- Born: 3 November 1989 (age 36)
- Education: Kim Il-sung University (not completed)
- Occupations: Tour guide; Blogger;
- Years active: 2013–2019
- Known for: Arrest and detention by North Korea

Detainment
- Country: North Korea
- Detained: 25 June 2019
- Charge: Espionage
- Released: 4 July 2019

= Detention of Alek Sigley =

2019 North Korean detention of Australian citizen

Alek Sigley is an Australian national who was detained in North Korea in 2019 on espionage charges. He was released within a fortnight and expelled from the country.

== Early life ==
Sigley's father is Australian and his mother is Chinese. He finished school in Perth, Australia.

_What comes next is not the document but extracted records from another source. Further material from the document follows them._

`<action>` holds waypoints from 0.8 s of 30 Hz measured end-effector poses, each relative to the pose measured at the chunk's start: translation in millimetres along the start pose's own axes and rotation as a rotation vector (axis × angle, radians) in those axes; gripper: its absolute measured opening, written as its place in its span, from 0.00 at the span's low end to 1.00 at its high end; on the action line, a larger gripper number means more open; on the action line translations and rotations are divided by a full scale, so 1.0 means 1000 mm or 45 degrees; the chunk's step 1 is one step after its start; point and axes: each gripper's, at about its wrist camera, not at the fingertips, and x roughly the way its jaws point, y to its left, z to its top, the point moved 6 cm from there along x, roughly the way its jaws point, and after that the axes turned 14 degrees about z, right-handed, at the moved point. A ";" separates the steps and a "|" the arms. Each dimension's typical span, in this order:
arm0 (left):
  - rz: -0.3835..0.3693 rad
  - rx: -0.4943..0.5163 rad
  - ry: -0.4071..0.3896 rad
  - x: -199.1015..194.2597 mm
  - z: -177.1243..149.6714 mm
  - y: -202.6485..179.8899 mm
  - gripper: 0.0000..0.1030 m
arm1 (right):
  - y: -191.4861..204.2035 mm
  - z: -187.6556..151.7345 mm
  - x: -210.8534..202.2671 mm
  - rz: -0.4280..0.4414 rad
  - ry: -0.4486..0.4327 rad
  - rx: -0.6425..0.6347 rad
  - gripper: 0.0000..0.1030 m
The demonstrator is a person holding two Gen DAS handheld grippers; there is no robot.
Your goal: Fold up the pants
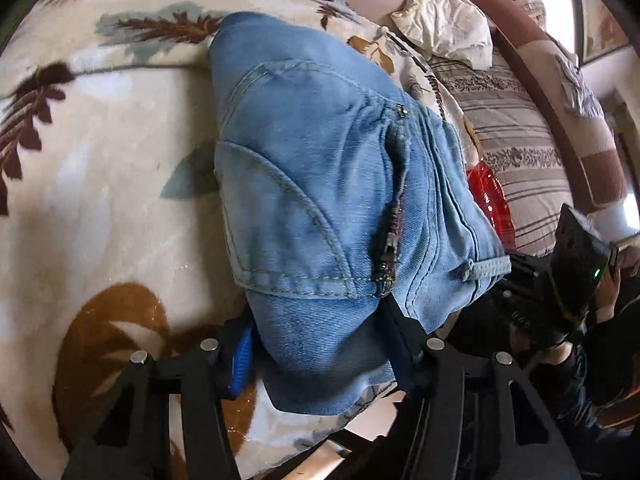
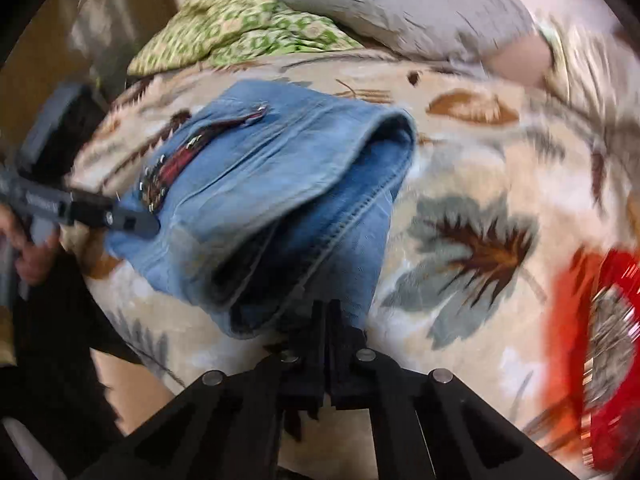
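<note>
Light blue jeans [image 1: 320, 168] lie folded into a thick bundle on a cream blanket with brown and grey leaves [image 1: 100, 168]. The open zip fly faces up. My left gripper [image 1: 316, 320] straddles the bundle's near end, and denim fills the gap between its blue pad [image 1: 242, 354] and the other finger. In the right wrist view the jeans [image 2: 280, 184] sit left of centre, with a left-gripper finger [image 2: 132, 222] at their waist end. My right gripper [image 2: 328, 312] is shut. Its tips touch the jeans' near edge, and no cloth shows between them.
A red shiny pack [image 2: 612, 340] lies on the blanket to the right of the jeans, also seen as the red pack [image 1: 490, 204]. A striped pillow [image 1: 508, 128], a grey pillow [image 2: 400, 4] and a green patterned cloth [image 2: 240, 24] lie behind. The bed's edge [image 1: 320, 454] runs just below my left gripper.
</note>
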 end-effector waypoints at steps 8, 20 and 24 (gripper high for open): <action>0.111 0.015 -0.184 -0.053 0.029 -0.013 0.93 | -0.003 0.018 -0.031 0.003 -0.081 0.025 0.03; 0.104 -0.088 -0.167 -0.049 0.078 0.002 0.97 | -0.027 0.072 -0.024 0.193 -0.121 0.291 0.94; 0.120 -0.043 -0.128 -0.042 0.077 0.000 0.97 | -0.030 0.083 -0.039 0.303 -0.206 0.382 1.00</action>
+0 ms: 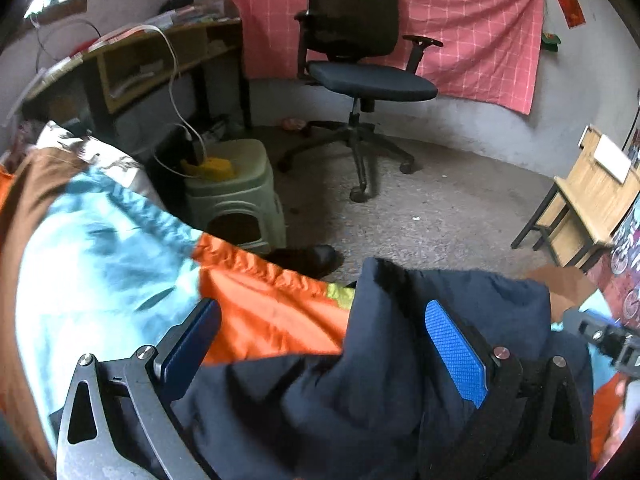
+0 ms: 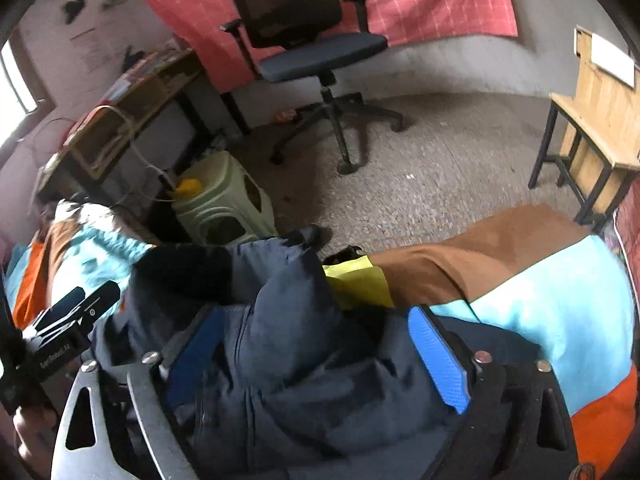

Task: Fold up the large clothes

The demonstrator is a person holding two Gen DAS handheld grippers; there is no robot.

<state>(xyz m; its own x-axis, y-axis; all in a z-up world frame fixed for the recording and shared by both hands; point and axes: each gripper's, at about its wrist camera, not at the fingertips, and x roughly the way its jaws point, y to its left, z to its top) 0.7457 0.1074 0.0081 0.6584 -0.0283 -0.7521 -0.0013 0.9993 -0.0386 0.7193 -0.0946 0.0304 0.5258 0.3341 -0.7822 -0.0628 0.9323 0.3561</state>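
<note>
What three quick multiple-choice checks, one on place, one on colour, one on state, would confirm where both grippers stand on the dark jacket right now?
1. Where does the dark navy jacket lie?
A. on the colour-block bedspread
B. on the office chair
C. on the floor

2. What colour are the gripper pads?
A. red
B. blue
C. green

3. How do the jaws of the left gripper and right gripper stand?
A. both wide apart with jacket fabric between them
B. both shut tight
C. only the left is open

Answers: 1 A, bedspread shows all round the jacket; 2 B, blue textured pads in both views; 3 A, each pair of pads stands well apart.
</note>
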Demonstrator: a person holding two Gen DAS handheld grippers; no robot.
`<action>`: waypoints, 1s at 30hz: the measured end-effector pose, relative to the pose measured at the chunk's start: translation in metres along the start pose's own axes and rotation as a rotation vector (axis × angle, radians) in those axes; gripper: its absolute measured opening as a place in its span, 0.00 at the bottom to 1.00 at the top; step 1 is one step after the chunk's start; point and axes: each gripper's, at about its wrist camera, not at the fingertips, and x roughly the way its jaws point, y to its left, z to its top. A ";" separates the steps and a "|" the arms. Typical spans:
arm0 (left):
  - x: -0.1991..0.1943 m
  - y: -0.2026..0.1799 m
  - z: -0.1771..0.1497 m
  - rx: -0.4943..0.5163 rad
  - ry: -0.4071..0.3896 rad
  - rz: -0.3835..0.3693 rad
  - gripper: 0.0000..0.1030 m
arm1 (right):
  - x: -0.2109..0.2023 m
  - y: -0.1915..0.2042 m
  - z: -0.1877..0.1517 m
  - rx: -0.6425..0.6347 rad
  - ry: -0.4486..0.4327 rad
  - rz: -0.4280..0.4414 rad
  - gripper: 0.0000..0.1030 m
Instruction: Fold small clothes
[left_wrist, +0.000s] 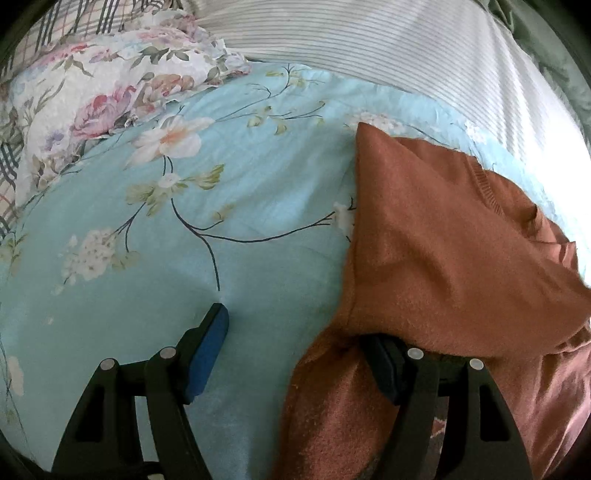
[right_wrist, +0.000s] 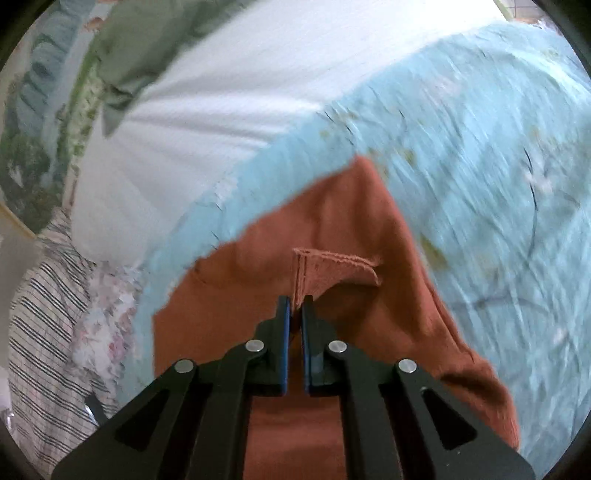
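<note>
A rust-orange garment (left_wrist: 443, 240) lies on a light blue floral bedsheet (left_wrist: 184, 221), at the right of the left wrist view. My left gripper (left_wrist: 295, 332) is open; its left finger (left_wrist: 210, 347) rests on the sheet, and the garment's edge drapes over the tip of its right finger (left_wrist: 384, 369). In the right wrist view the same garment (right_wrist: 332, 221) fills the centre. My right gripper (right_wrist: 294, 306) is shut on a hemmed edge of the garment (right_wrist: 306, 269) and holds it lifted. That view is motion-blurred.
A floral quilt (left_wrist: 110, 85) is bunched at the far left and a white striped sheet (left_wrist: 369, 40) runs along the back. A green cloth (right_wrist: 140, 48) and striped fabric (right_wrist: 44, 314) lie left of the right gripper. Blue sheet (right_wrist: 498, 166) extends right.
</note>
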 end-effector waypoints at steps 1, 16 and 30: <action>0.000 0.002 -0.001 -0.009 0.000 -0.006 0.70 | 0.002 0.001 -0.005 -0.005 0.008 -0.008 0.06; 0.001 0.003 -0.001 -0.020 0.000 -0.009 0.71 | 0.007 -0.008 -0.004 -0.096 0.071 -0.128 0.08; 0.002 0.007 0.003 -0.022 0.015 -0.021 0.71 | 0.052 0.013 0.003 -0.228 0.136 -0.167 0.37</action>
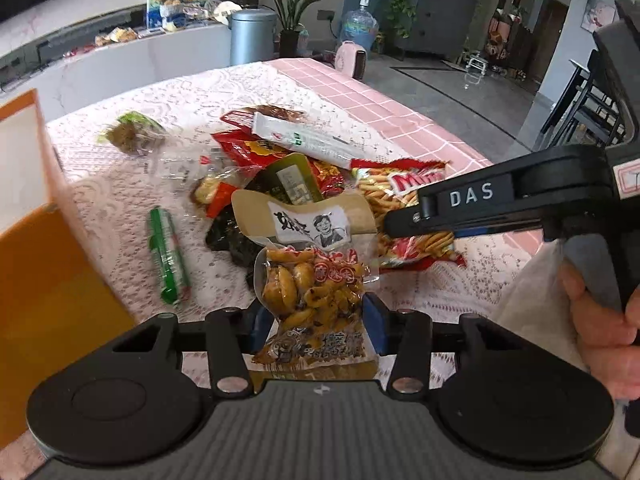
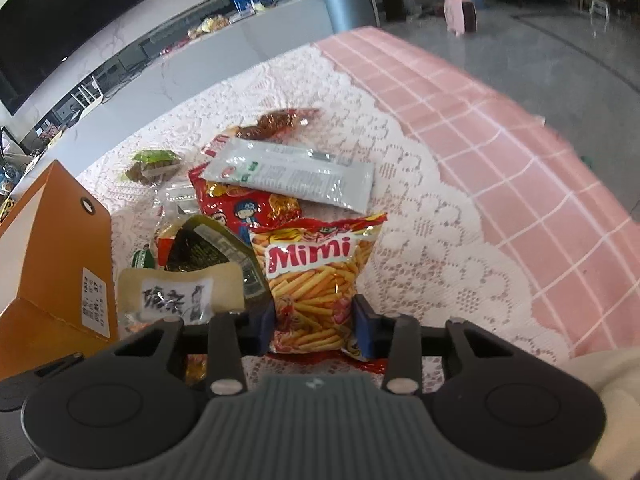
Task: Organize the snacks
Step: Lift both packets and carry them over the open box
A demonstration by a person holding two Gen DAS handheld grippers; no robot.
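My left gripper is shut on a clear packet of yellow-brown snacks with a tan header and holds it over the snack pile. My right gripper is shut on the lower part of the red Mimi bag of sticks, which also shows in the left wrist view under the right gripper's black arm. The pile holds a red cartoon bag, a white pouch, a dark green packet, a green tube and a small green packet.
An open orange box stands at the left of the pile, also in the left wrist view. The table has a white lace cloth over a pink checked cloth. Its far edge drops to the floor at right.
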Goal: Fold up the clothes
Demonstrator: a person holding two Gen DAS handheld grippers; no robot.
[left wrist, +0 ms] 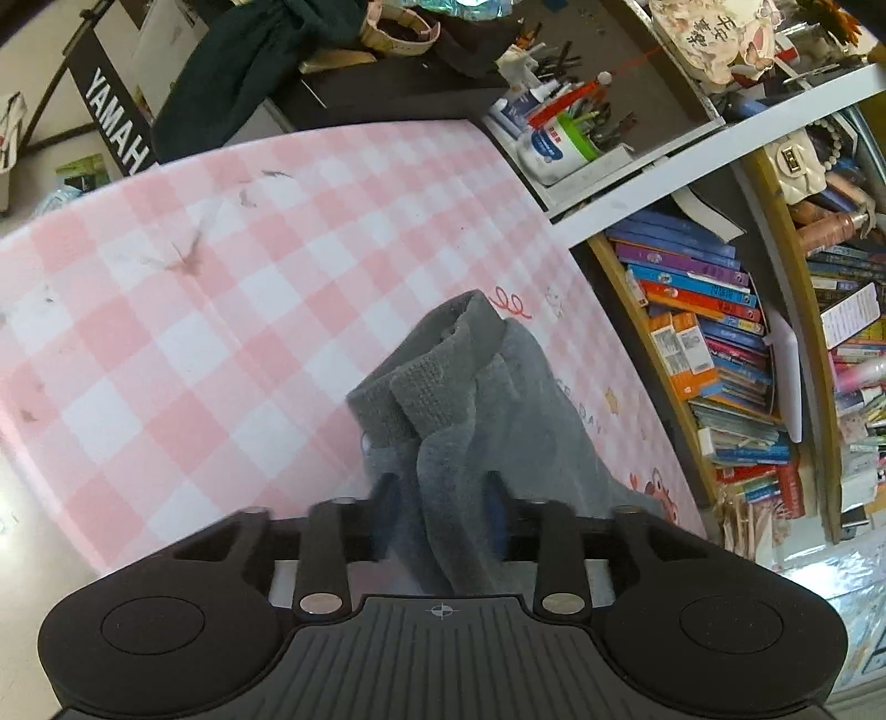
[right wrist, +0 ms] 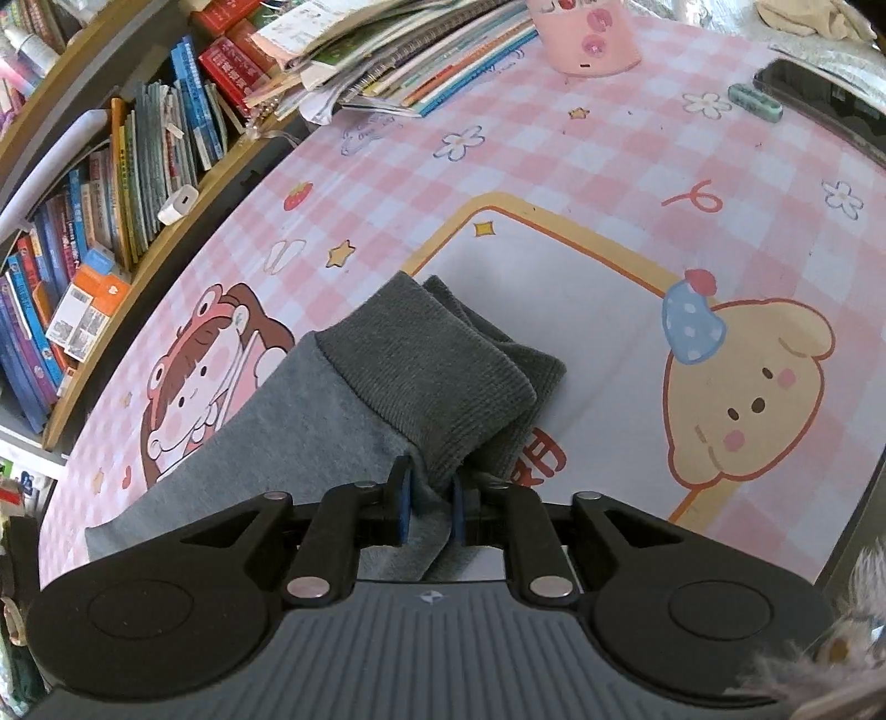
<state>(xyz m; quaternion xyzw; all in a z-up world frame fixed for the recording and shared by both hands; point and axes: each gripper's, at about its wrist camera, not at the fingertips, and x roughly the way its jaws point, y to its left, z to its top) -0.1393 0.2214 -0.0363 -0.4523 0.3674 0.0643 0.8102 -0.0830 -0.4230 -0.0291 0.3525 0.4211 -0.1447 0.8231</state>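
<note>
The grey garment (right wrist: 387,387) lies bunched on the pink-checked desk (left wrist: 221,310). The left gripper (left wrist: 440,512) stands part open, fabric loose between its fingers. The right gripper (right wrist: 432,507) pinches fabric at six o'clock.

A table (right wrist: 637,166) covered in pink-and-white check with cartoon prints carries a grey garment (right wrist: 343,410) near its bookshelf-side edge, a stack of books (right wrist: 387,72) and a pink case (right wrist: 587,39) at its far edge.
</note>
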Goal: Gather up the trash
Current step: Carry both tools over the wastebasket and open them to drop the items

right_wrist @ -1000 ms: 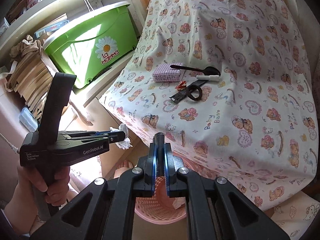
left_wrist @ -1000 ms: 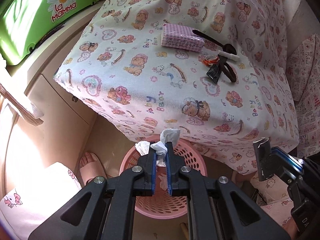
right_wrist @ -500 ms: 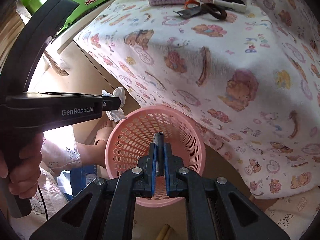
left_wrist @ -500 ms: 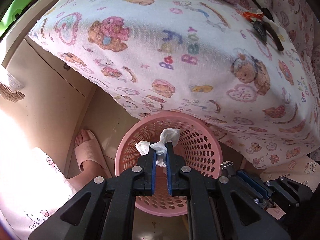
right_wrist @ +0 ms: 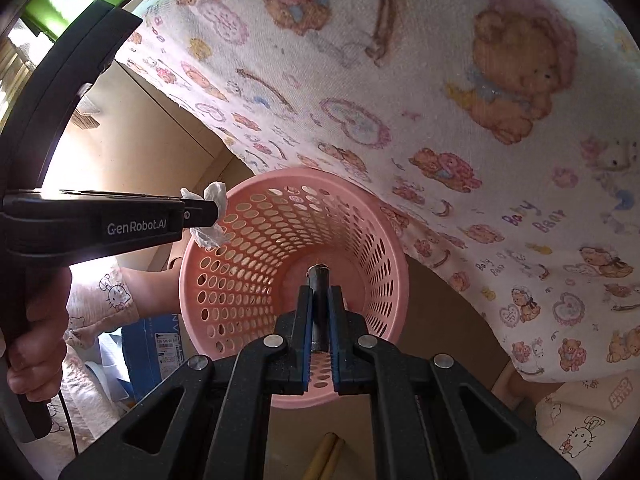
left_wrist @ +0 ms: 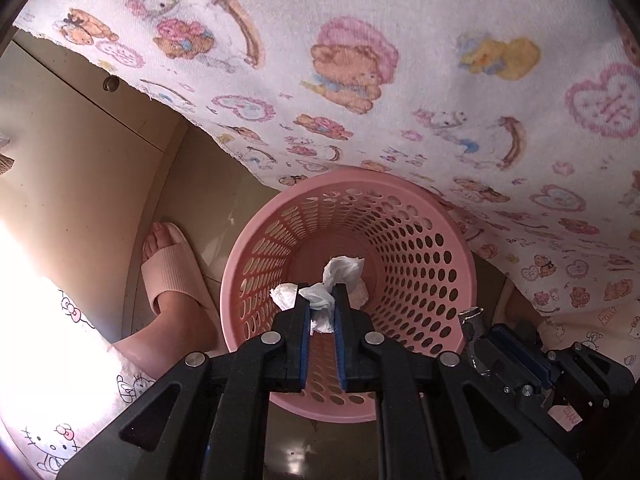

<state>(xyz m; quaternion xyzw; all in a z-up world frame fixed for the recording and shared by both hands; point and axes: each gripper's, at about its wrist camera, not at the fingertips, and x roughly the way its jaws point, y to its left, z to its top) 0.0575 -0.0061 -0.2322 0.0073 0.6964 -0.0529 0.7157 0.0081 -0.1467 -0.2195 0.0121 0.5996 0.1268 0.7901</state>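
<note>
Beside the bear-print cloth (left_wrist: pixel 400 80), over a pink basket (left_wrist: pixel 420 232) on tiled floor (left_wrist: pixel 224 220), left gripper (left_wrist: pixel 322 300) pinching tissue (left_wrist: pixel 340 272), right gripper (right_wrist: pixel 319 300) clamping a dark tube (right_wrist: pixel 319 284).

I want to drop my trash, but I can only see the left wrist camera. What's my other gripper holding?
Observer: The right gripper is shut on a small dark cylinder, above the inside of the pink basket.
Operator: Where does my tissue look from over there?
Observer: In the right wrist view, the tissue in the left gripper shows against the basket's left rim, not its middle.
Operator: Is anything next to the basket?
Observer: Yes, a blue box stands on the floor to its left.
</note>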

Sigley is fluent in Chinese, Japanese and Korean, holds a bachelor’s degree in Asian studies and philosophy from the Australian National University, and has also studied at Ritsumeikan Asia Pacific University, Fudan University and Sogang University.

== North Korea ==
Sigley visited the country as an exchange student in 2012. Sigley decided to start his own tour company on his fifth visit to North Korea in 2013. Sigley's tour company set itself apart from others by offering language classes from 2016 onwards. The first was held after the detention of Otto Warmbier, with Sigley in attendance as one of the participants.

In May 2018, he married his Japanese wife in Pyongyang. Guests of the wedding included South Korean celebrities Nikolai Johnsen and Carlos Gorito and Russian scholar Andrei Lankov. Sigley is said to have travelled to North Korea at least ten times before electing to enroll in tertiary education there.

In an article written for The Guardian, Sigley recounted that on Tuesday 25 June, he was approached in the internet room of the university's dormitory while he was finishing off homework about a North Korean short story ahead of an afternoon class, and ordered to attend a meeting. He was then ushered into a black Mercedes Benz, which took him to an undisclosed location, where he was detained for nine days in a room with no clock, completely cut off from the outside world, where he was made to write forced confessions to "crimes" he allegedly committed during his time studying in the country. When he was finally released from detention, he was made to read a "letter of apology" confessing to "threatening world peace", "infringing upon the sovereignty of the DPRK", among other heinous acts, while acknowledging that his human rights had been respected.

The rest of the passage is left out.